I get why people have this concern, so let's take a look.

For almost every vaccine we have, there is no such thing as a long-term adverse effect that appears only years after the initial vaccination. If you examine the exception it's easy to understand why.
Varicella vaccines contain a live-attenuated varicella zoster virus. It's the same virus that causes chickenpox, shingles, and all the other fun stuff that varicella does, but the strain (called Oka) is adapted to be unable to grow effectively inside human cells.
The outcome of vaccination is that the immune system gets all the information it needs to be able to defend against infection, and even though you have the varicella virus in you, it doesn't cause disease. Because varicella can't establish an infection, you also avoid shingles.
Still, some people who get this vaccine might develop shingles from the Oka strain years down the line. This is rare. It's also much more likely to happen from the Zostavax vaccine, which elderly people get to prevent shingles, rather than childhood varicella vaccines.
Varicella causes shingles when your immune system weakens (which can happen from any number of things) and reactivates from latency inside your nerves.
Despite the deservedly fearsome reputation of shingles, the cases from the vaccine tend to be much milder, likely because it's still a weakened virus. And you are still MUCH more likely to get shingles from a past chickenpox infection (about 30%) so it's very much worth getting.
The ability of a vaccine to cause these effects years down the line depends on 2 things:

1) The use of a live-attenuated vaccine
2) The ability of varicella viruses, being herpesviruses, to cause persistent infection

Neither of these things alone are sufficient.
The vaccines for COVID-19/SARS-CoV-2 currently in phase 3 do not meet either of these conditions.

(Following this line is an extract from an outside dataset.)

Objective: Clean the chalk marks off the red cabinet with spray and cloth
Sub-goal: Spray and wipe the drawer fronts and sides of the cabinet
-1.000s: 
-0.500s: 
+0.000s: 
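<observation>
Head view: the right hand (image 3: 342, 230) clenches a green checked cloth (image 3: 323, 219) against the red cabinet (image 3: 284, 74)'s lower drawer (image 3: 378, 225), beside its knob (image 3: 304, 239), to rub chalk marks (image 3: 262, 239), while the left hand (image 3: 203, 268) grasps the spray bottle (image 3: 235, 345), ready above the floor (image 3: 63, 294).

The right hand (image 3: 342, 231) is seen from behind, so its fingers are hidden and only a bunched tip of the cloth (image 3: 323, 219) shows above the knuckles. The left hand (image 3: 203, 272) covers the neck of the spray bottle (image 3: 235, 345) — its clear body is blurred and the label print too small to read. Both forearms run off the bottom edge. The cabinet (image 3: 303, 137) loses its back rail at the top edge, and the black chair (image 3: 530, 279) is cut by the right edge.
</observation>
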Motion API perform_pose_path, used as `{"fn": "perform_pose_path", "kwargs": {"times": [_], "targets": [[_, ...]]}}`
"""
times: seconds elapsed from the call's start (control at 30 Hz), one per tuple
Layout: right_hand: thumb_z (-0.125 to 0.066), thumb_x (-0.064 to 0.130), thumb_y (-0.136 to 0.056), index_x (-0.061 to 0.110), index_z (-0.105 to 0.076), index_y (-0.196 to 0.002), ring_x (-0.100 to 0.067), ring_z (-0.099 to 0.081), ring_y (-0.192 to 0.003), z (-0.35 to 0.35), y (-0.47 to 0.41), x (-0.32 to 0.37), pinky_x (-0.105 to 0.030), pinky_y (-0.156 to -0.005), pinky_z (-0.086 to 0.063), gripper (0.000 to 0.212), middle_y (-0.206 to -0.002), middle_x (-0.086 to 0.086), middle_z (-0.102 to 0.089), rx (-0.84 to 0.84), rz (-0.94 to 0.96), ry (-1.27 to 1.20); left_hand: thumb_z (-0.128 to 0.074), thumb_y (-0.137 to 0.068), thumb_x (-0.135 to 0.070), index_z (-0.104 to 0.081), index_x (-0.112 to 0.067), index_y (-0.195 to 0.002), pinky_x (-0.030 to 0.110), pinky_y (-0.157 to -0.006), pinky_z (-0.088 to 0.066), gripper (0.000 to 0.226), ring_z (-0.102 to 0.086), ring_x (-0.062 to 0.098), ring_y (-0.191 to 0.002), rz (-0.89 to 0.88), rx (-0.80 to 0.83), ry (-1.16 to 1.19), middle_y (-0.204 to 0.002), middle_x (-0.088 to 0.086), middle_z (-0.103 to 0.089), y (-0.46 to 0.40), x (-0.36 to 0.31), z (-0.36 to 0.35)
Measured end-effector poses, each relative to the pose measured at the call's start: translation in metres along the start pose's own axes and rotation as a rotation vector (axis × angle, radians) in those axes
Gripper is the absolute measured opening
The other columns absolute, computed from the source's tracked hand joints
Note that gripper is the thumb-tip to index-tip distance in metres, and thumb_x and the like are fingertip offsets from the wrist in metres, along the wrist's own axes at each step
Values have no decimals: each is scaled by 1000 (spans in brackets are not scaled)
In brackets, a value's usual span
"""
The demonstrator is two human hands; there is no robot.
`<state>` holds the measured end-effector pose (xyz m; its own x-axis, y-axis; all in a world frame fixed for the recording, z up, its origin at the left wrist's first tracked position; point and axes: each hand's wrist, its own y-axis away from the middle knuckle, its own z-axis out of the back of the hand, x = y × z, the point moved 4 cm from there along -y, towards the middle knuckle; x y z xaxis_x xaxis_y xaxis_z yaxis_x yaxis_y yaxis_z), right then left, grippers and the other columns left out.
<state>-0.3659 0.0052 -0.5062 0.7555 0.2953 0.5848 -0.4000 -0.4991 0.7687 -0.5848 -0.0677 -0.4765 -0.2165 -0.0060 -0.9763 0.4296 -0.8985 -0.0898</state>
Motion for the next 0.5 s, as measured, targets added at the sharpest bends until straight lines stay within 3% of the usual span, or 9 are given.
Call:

mRNA vaccines have a lifetime of maybe a few hours (at most) inside your cells, after which enzymes inside your own cells destroy them.
The Oxford/AZ vaccine is a vectored vaccine, which is live. But unlike the varicella vaccine, the vector is replication-deficient. It cannot make copies, it's just a delivery vehicle for SARS-CoV-2 antigens. Thus no potential for persistent infection.
Taken together, these things suggest that concerns about some latent, long-term consequence of these vaccines are vastly overstated. We have every reason to believe that these vaccines will be safe and effective, and in a pandemic, we can't always have perfect information.
It would be excellent if we could track the study participants for years- and we are. Even though the mRNA vaccines have met their efficacy endpoints and are filing for EUA, participants will be followed for 2 years to document any potential issues related to the vaccine.
But right now there are people being sickened by COVID-19, dying, and facing profound disability and our healthcare system is stretched very thin.

These concerns don't have a good scientific basis, and right now, waiting longer than necessary to validate them is a big risk.
Over 70,000 people have received mRNA vaccines for COVID-19 at this point and there have been no serious adverse events.

There is every reason to believe these are safe vaccines, and while I'd love detailed data, they seem to be very efficacious.
I trust that the experts at the FDA, ACIP, VRBPAC, and the numerous regulatory bodies around the world understand the gravity of the situation and will make the best decision.

But I know that I'm getting the first approved COVID-19 vaccine as soon as I can.